進化学:オルドビス紀の新たなステム群Aculifera類から明らかになったクラウン群軟体動物の祖先的形態

進化学:新たな化石から明らかになった初期の軟体動物形態

 庭にいるカタツムリからマッコウクジラと戦うダイオウイカまで、外見の大きく異なる多様な動物群で構成される軟体動物門は、最も繁栄を遂げた動物門の1つである。しかし軟体動物は、約5億年前のカンブリア紀に急速に進化したため、その初期の歴史、特に最初期の形態に関しては、今なお活発な議論が続いている。今回、モロッコのオルドビス紀のFezouata累層(バージェス頁岩型の動物相で知られる)から発見された化石は、この問題を解決するための手掛かりとなる可能性がある。

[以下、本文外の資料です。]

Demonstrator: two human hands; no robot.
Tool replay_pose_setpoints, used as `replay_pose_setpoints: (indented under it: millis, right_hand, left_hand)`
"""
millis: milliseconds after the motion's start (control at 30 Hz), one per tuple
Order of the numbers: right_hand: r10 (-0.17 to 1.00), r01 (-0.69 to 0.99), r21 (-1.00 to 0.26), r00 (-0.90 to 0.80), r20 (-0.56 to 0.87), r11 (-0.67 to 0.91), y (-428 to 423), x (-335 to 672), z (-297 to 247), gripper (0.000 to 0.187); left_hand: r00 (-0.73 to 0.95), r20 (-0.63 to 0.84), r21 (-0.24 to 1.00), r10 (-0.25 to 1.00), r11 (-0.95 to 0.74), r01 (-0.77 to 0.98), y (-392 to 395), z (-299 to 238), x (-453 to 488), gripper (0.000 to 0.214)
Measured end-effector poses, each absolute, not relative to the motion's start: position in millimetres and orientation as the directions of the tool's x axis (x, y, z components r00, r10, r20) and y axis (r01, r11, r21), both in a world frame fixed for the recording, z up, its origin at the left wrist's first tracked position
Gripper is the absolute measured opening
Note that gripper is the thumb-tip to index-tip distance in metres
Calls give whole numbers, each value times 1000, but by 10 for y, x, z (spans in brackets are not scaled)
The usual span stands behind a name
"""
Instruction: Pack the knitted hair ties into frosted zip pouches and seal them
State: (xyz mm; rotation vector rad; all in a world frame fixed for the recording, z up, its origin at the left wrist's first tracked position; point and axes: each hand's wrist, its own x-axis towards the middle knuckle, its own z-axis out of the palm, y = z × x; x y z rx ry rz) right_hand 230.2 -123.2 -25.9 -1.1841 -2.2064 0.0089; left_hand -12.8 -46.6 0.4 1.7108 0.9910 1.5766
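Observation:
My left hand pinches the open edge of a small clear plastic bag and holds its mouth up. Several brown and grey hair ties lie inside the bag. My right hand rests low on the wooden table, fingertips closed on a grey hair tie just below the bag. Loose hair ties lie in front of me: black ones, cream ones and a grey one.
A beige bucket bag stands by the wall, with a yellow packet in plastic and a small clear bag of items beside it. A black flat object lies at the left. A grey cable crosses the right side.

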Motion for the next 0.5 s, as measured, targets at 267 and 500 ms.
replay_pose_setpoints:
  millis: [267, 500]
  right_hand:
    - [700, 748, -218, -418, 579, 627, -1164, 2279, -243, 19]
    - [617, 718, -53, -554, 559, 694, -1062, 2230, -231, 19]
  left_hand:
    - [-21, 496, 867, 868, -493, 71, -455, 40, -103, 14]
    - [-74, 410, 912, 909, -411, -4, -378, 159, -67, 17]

この化石は、頭部に1枚の特徴的な殻板を持つ扁平なナメクジ様の動物のものであり、頭部の殻板以外は体全体が棘で覆われている。興味深いのは、この動物が、軟体動物の特徴的な形質であるやすり状の舌、歯舌を有することである(ナメクジがレタスを極めて効果的に食い尽くすのはこの歯舌のためである)。今回の系統発生学的解析から、この新たな生物は、これまで軟体動物やステム群腕足動物などとしてさまざまに分類されてきた他の複数の生物群と共に、軟体動物のAculifera類(殻板を8枚持つヒザラガイ類および殻のない無板類)のごく基部に、貝殻類(その他全ての軟体動物)と対するものとして位置付けられた。この知見は、初期の軟体動物が殻を1枚だけ有していたことを示唆している。



参考文献:
Vinther J. et al.(2017): Ancestral morphology of crown-group molluscs revealed by a new Ordovician stem aculiferan. Nature, 542, 7642, 471–474.